Inverse dynamics and inertia coupling analysis of a parallel mechanism with parasitic motions and redundant actuations

In this paper, a bio-inspired masticatory mechanism has been developed to reproduce the chewing behaviors of human beings. It is a natural spatial parallel mechanism constrained directly by the base at its end effector. These constraints form two point-contact higher kinematic pairs, producing parasitic motions and redundant actuations simultaneously. To facilitate the model-based control, a rigid-body inverse dynamic model is built and the inertia coupling is analyzed. Firstly, by virtue of a dynamic method, the Hessian matrices of the constraint equations and the kinetic energy are derived. The modeling process is straightforward, and the correctness is validated by virtue of the classical Lagrange equations. However, from the comparison between the technique in this method and a classical method in computing the first time derivative of the Jacobian matrices and the Coriolis-centrifugal force matrix, the former is more time-consuming.
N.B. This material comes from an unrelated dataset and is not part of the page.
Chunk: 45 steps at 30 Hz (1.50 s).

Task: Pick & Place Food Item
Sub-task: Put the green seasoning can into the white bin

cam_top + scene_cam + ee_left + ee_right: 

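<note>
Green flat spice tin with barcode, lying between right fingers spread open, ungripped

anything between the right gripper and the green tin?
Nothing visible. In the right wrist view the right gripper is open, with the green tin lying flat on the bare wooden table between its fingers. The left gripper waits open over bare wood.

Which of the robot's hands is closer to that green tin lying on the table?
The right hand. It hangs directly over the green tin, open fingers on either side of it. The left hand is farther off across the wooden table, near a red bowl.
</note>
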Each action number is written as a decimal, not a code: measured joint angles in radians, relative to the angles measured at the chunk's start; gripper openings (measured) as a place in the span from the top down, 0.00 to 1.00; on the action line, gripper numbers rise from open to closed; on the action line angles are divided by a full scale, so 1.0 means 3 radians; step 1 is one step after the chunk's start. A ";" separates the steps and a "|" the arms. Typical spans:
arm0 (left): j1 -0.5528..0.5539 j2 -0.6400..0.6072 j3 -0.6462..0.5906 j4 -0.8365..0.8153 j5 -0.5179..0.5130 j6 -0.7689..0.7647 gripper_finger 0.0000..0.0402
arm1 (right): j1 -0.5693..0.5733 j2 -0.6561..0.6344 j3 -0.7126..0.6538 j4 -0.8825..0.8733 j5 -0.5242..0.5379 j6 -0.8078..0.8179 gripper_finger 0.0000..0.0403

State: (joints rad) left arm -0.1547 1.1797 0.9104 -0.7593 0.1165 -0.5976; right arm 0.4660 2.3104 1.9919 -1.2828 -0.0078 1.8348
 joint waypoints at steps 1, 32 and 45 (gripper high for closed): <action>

Secondly, the inertia coupling is analyzed via the inertia matrix in the joint space, showing that the first, third, and fourth active joints are the most strongly coupled. Finally, by comparing both the inverse dynamics and inertia coupling of the target mechanism and its counterpart, the foregoing constraints raise the computational cost of the inverse dynamics extraordinarily but greatly alleviate the inertia coupling.